Exercise brief:
Please copy each line below that contains the string "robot".

Extracted records
▽

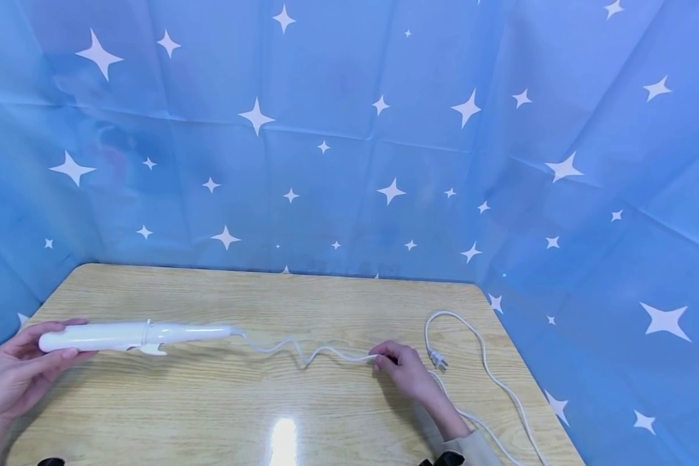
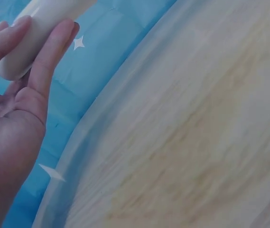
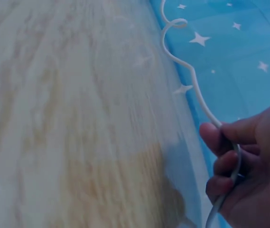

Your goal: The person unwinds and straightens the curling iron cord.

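Note:
A white curling iron (image 1: 113, 336) with a small lever near its middle lies nearly level on the left in the head view. My left hand (image 1: 20, 369) grips its rounded end between thumb and fingers, as the left wrist view also shows. From the tapered end a wavy white cord (image 1: 326, 349) runs to the right. My right hand (image 1: 404, 370) pinches this cord between thumb and forefinger. In the right wrist view the cord (image 3: 199, 90) passes through the curled fingers and hangs on below them.
Past the right hand, the cord's loop and its two-prong plug (image 1: 438, 360) lie on the wood-grain table (image 1: 210, 401). A blue curtain (image 1: 338, 149) with white stars stands behind and at both sides. Black objects (image 1: 445, 458) show at the bottom edge.

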`<state>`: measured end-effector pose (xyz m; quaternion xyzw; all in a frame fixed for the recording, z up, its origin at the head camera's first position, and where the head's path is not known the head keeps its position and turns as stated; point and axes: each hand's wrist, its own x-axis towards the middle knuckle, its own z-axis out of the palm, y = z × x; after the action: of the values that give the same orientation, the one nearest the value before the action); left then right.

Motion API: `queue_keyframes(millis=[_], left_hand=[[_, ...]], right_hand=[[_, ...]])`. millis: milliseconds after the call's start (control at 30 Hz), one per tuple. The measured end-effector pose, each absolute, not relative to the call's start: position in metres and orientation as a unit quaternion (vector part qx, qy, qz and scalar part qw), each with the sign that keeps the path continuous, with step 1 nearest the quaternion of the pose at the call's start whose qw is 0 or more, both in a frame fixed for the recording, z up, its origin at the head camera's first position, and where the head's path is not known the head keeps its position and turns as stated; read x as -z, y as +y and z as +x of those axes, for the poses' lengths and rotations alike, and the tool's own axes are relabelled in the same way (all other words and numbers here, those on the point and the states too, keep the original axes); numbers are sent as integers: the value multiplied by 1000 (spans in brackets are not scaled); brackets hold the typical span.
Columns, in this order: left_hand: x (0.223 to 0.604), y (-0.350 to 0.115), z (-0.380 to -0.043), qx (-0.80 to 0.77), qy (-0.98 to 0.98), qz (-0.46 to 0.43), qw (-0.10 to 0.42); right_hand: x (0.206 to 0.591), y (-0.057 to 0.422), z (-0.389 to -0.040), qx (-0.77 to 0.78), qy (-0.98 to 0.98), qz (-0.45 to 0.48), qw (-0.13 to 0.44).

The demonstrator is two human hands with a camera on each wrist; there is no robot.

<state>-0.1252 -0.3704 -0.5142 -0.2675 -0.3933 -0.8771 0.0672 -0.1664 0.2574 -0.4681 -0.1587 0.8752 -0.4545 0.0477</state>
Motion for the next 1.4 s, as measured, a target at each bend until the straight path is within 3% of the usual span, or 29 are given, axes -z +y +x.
queue_keyframes(millis=[200,667,900,1200,1400], left_hand=[[522,-378,-124,894,-333,-296,39],[542,-399,-122,914,-290,-283,32],[543,-413,-115,909,-398,-125,10],[539,-420,-117,761,-641,56,85],[538,-420,-115,582,-793,155,95]], right_hand=[[469,255,-159,448,876,-166,66],[471,254,-153,457,865,-191,79],[472,250,-155,463,866,-178,67],[472,244,-158,453,874,-165,51],[473,241,-160,430,887,-164,38]])
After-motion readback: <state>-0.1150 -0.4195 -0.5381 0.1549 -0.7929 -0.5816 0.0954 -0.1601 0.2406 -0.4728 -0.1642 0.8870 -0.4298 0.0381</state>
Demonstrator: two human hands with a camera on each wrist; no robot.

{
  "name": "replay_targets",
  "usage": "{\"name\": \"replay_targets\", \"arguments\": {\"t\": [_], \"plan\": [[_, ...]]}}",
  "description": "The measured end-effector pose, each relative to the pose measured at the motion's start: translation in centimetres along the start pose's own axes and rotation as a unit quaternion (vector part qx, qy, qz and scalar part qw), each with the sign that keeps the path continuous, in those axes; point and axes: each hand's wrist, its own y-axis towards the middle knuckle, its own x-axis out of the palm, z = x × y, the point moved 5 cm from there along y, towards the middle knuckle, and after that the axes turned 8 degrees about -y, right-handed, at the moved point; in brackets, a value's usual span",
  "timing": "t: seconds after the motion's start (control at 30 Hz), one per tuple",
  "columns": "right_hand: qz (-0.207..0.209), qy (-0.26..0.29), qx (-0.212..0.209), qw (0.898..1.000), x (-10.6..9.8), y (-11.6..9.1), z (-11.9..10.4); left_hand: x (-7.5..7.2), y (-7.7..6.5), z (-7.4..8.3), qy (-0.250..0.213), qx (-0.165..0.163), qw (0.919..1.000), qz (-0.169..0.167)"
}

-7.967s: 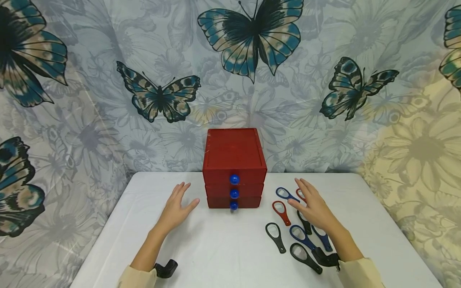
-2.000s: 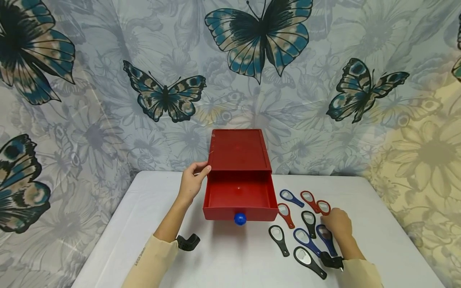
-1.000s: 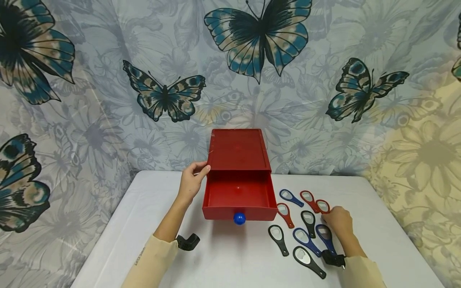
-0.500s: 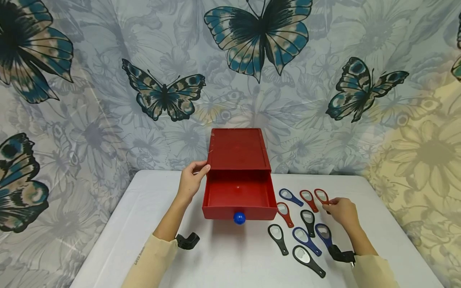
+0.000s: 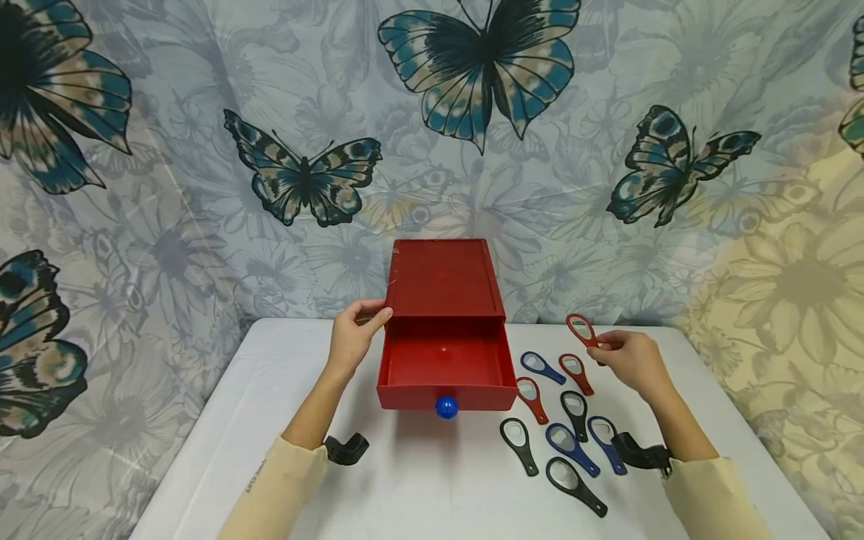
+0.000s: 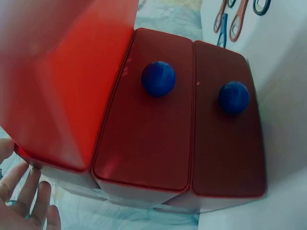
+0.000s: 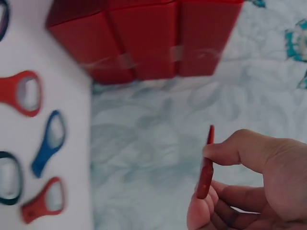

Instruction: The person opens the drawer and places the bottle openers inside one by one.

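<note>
My right hand pinches a red magnifying glass by its handle, raised over the back right of the table; the right wrist view has the glass edge-on between thumb and fingers. At the table's back stands a red box of three drawers, its top drawer pulled out, with nothing showing inside. My left hand rests against the box's left side, thumb near the front edge. In the left wrist view, the extended fingers touch the box's side, and the two lower drawers are closed.
Several more magnifying glasses lie right of the box: blue, red and black among them. One red magnifying glass lies close beside the open drawer. A butterfly-print cloth hangs behind the white table.
The top drawer, closed at first, is now out, and my left hand has come to the box's side. My right hand has taken a red magnifying glass and lifted it up and back.
</note>
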Motion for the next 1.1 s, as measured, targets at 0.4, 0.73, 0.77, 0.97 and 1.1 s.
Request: {"name": "replay_targets", "arguments": {"t": [0.4, 0.73, 0.77, 0.97, 1.1], "plan": [[-0.066, 0.011, -0.023, 0.998, -3.5, 1.7, -5.1, -0.7, 1.0, 0.1, 0.052, 0.099, 0.9917, -0.064], [-0.078, 0.016, -0.071, 0.994, -5.1, 2.8, -9.5, -0.8, 1.2, 0.3, 0.074, 0.112, 0.9882, -0.073], [-0.076, 0.016, -0.078, 0.994, -5.1, 2.8, -10.0, -0.8, 1.3, 0.4, 0.075, 0.115, 0.9878, -0.074], [-0.082, 0.03, -0.107, 0.99, -4.6, 2.7, -13.0, -0.7, 1.4, 0.7, 0.09, 0.136, 0.9835, -0.078], [-0.092, 0.033, -0.129, 0.987, -3.9, 2.6, -15.0, -0.6, 1.3, 0.8, 0.091, 0.141, 0.9823, -0.082]]}}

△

Final answer:
The demonstrator is two human hands with a camera on each wrist; there is no robot.
Demonstrator: two human hands with a camera on each wrist; no robot.

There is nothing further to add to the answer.